### TRY IT
Keeping every line intact, repeat the data word for word.

### COLLECTED MATERIAL
Content starts

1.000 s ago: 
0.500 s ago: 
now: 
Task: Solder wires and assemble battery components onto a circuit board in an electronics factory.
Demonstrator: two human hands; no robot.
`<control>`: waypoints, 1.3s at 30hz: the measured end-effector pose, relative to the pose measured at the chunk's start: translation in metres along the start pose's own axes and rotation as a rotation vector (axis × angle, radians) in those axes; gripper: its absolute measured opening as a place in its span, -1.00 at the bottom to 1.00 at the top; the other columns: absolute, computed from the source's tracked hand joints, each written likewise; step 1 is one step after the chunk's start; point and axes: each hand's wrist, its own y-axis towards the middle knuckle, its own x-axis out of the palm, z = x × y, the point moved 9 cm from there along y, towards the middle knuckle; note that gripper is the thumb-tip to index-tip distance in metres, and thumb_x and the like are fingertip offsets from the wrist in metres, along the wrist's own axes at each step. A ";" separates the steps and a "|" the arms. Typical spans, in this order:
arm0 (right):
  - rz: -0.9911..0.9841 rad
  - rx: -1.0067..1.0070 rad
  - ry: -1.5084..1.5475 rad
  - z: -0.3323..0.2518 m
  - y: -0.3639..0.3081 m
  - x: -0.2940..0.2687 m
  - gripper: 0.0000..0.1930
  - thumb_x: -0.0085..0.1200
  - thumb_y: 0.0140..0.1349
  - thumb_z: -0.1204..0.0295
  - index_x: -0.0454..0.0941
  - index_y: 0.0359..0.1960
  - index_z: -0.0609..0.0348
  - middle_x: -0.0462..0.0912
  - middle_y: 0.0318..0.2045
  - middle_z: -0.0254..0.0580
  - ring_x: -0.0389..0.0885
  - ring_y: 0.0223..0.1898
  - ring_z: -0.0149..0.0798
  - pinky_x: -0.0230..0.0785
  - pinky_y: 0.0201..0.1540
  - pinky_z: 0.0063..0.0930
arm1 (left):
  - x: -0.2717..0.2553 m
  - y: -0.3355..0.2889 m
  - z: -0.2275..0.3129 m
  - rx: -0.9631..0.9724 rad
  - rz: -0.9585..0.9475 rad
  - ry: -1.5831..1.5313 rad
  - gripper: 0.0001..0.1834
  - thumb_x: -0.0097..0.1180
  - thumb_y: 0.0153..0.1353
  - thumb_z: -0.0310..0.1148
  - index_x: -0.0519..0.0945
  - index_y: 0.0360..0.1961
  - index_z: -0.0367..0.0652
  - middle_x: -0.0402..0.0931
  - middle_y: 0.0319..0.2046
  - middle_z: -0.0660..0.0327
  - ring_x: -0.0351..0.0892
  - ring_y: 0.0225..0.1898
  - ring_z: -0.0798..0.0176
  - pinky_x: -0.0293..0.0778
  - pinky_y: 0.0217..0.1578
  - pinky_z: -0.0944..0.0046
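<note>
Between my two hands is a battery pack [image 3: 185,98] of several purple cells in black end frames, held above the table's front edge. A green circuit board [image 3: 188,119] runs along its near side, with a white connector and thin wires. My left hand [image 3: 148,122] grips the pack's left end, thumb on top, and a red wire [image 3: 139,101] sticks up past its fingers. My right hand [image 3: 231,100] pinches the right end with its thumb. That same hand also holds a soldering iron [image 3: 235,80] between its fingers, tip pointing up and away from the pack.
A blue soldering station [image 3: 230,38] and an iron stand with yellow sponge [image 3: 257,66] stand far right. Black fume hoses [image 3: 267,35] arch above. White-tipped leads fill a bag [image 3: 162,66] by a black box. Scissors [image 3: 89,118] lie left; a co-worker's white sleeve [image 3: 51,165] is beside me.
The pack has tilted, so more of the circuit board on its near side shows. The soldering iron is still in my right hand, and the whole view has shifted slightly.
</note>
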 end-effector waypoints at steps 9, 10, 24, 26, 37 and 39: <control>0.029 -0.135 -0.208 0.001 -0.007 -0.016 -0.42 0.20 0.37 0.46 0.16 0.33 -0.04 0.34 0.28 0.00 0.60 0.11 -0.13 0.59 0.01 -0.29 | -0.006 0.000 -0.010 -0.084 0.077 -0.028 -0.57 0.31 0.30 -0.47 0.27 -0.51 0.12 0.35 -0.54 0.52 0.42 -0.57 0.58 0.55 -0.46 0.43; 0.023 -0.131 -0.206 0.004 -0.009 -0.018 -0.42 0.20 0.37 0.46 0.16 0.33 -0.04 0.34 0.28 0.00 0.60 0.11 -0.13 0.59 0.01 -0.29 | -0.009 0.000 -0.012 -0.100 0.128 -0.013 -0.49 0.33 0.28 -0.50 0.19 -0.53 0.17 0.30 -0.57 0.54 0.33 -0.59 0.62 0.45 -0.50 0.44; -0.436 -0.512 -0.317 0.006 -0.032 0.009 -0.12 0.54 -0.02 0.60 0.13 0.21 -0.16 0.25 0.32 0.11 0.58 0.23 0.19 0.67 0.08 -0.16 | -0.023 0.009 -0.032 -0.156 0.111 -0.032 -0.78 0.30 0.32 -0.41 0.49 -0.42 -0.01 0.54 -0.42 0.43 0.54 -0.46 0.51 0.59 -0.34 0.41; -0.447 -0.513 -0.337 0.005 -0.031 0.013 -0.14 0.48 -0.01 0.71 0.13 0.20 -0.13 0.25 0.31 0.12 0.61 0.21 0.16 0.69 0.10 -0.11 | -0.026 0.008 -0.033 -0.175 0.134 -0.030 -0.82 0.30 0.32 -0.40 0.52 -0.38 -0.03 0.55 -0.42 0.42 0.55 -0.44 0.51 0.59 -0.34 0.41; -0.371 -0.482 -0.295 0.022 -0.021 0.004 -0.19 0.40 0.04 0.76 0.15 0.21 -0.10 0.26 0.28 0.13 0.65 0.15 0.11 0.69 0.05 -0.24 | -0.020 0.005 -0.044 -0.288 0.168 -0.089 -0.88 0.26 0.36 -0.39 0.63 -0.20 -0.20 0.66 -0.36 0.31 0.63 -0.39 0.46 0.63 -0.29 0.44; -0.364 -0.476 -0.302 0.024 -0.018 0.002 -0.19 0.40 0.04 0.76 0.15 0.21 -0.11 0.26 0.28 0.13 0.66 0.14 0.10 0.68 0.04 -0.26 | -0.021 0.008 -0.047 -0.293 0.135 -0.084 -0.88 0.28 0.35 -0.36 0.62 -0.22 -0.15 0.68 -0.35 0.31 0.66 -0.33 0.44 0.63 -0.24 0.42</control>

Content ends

### ANSWER
1.000 s ago: 
0.500 s ago: 
now: 
Task: Solder wires and assemble battery components onto a circuit board in an electronics factory.
Demonstrator: two human hands; no robot.
`<control>`: waypoints, 1.3s at 30hz: the measured end-effector pose, relative to the pose measured at the chunk's start: translation in metres along the start pose's own axes and rotation as a rotation vector (axis × angle, radians) in those axes; gripper: its absolute measured opening as a place in its span, -1.00 at the bottom to 1.00 at the top; the other columns: absolute, computed from the source's tracked hand joints, each written likewise; step 1 is one step after the chunk's start; point and axes: each hand's wrist, its own y-axis towards the middle knuckle, its own x-axis out of the palm, z = x × y, the point moved 9 cm from there along y, towards the middle knuckle; note that gripper is the thumb-tip to index-tip distance in metres, and thumb_x and the like are fingertip offsets from the wrist in metres, along the wrist's own axes at each step. A ";" separates the steps and a "|" the arms. Typical spans, in this order:
arm0 (right):
  - rz: -0.9911..0.9841 rad
  - rx: -1.0067..1.0070 rad
  - ry: -1.5084..1.5475 rad
  - z: -0.3323..0.2518 m
  - y: -0.3639..0.3081 m
  - x: -0.2940..0.2687 m
  - gripper: 0.0000..0.1930
  - thumb_x: -0.0085..0.1200
  - thumb_y: 0.0140..0.1349
  - thumb_z: -0.1204..0.0295
  - index_x: -0.0454..0.0941
  - index_y: 0.0359..0.1960
  - index_z: -0.0609..0.0348
  - middle_x: -0.0462..0.0912
  - middle_y: 0.0318..0.2045
  - middle_z: -0.0254..0.0580
  - ring_x: -0.0389..0.0885
  - ring_y: 0.0223..0.1898
  - ring_z: -0.0149..0.0798
  - pinky_x: -0.0230..0.0785
  - pinky_y: 0.0201..0.1540
  - pinky_z: 0.0063..0.0930
arm1 (left):
  - x: -0.2717..0.2553 m
  - y: -0.3355..0.2889 m
  - z: -0.2275..0.3129 m
  - rx: -0.9631..0.9724 rad
  - rz: -0.9585..0.9475 rad
  - ry: -1.5831..1.5313 rad
  - gripper: 0.0001..0.1834
  - thumb_x: -0.0097..0.1180
  - thumb_y: 0.0153..0.1353
  - thumb_z: -0.0310..0.1148
  - index_x: -0.0519..0.0945
  - index_y: 0.0360..0.1961
  - index_z: -0.0367..0.0652
  - middle_x: -0.0402..0.0931
  - middle_y: 0.0319..0.2046
  - middle_z: -0.0660..0.0327
  - ring_x: -0.0351..0.0892
  - ring_y: 0.0225..0.1898
  - ring_z: -0.0798..0.0176
  - pinky_x: -0.0293..0.0778
  - pinky_y: 0.0217..0.1578
  - pinky_z: -0.0944..0.0046
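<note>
Between my two hands is a battery pack [image 3: 185,98] of several purple cells in black end frames, held above the table's front edge. A green circuit board [image 3: 188,119] runs along its near side, with a white connector and thin wires. My left hand [image 3: 148,122] grips the pack's left end, thumb on top, and a red wire [image 3: 139,101] sticks up past its fingers. My right hand [image 3: 231,100] pinches the right end with its thumb. That same hand also holds a soldering iron [image 3: 235,80] between its fingers, tip pointing up and away from the pack.
A blue soldering station [image 3: 230,38] and an iron stand with yellow sponge [image 3: 257,66] stand far right. Black fume hoses [image 3: 267,35] arch above. White-tipped leads fill a bag [image 3: 162,66] by a black box. Scissors [image 3: 89,118] lie left; a co-worker's white sleeve [image 3: 51,165] is beside me.
The pack has tilted, so more of the circuit board on its near side shows. The soldering iron is still in my right hand, and the whole view has shifted slightly.
</note>
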 end-effector waypoints at steps 9, 10, 24, 26, 37 and 39: <control>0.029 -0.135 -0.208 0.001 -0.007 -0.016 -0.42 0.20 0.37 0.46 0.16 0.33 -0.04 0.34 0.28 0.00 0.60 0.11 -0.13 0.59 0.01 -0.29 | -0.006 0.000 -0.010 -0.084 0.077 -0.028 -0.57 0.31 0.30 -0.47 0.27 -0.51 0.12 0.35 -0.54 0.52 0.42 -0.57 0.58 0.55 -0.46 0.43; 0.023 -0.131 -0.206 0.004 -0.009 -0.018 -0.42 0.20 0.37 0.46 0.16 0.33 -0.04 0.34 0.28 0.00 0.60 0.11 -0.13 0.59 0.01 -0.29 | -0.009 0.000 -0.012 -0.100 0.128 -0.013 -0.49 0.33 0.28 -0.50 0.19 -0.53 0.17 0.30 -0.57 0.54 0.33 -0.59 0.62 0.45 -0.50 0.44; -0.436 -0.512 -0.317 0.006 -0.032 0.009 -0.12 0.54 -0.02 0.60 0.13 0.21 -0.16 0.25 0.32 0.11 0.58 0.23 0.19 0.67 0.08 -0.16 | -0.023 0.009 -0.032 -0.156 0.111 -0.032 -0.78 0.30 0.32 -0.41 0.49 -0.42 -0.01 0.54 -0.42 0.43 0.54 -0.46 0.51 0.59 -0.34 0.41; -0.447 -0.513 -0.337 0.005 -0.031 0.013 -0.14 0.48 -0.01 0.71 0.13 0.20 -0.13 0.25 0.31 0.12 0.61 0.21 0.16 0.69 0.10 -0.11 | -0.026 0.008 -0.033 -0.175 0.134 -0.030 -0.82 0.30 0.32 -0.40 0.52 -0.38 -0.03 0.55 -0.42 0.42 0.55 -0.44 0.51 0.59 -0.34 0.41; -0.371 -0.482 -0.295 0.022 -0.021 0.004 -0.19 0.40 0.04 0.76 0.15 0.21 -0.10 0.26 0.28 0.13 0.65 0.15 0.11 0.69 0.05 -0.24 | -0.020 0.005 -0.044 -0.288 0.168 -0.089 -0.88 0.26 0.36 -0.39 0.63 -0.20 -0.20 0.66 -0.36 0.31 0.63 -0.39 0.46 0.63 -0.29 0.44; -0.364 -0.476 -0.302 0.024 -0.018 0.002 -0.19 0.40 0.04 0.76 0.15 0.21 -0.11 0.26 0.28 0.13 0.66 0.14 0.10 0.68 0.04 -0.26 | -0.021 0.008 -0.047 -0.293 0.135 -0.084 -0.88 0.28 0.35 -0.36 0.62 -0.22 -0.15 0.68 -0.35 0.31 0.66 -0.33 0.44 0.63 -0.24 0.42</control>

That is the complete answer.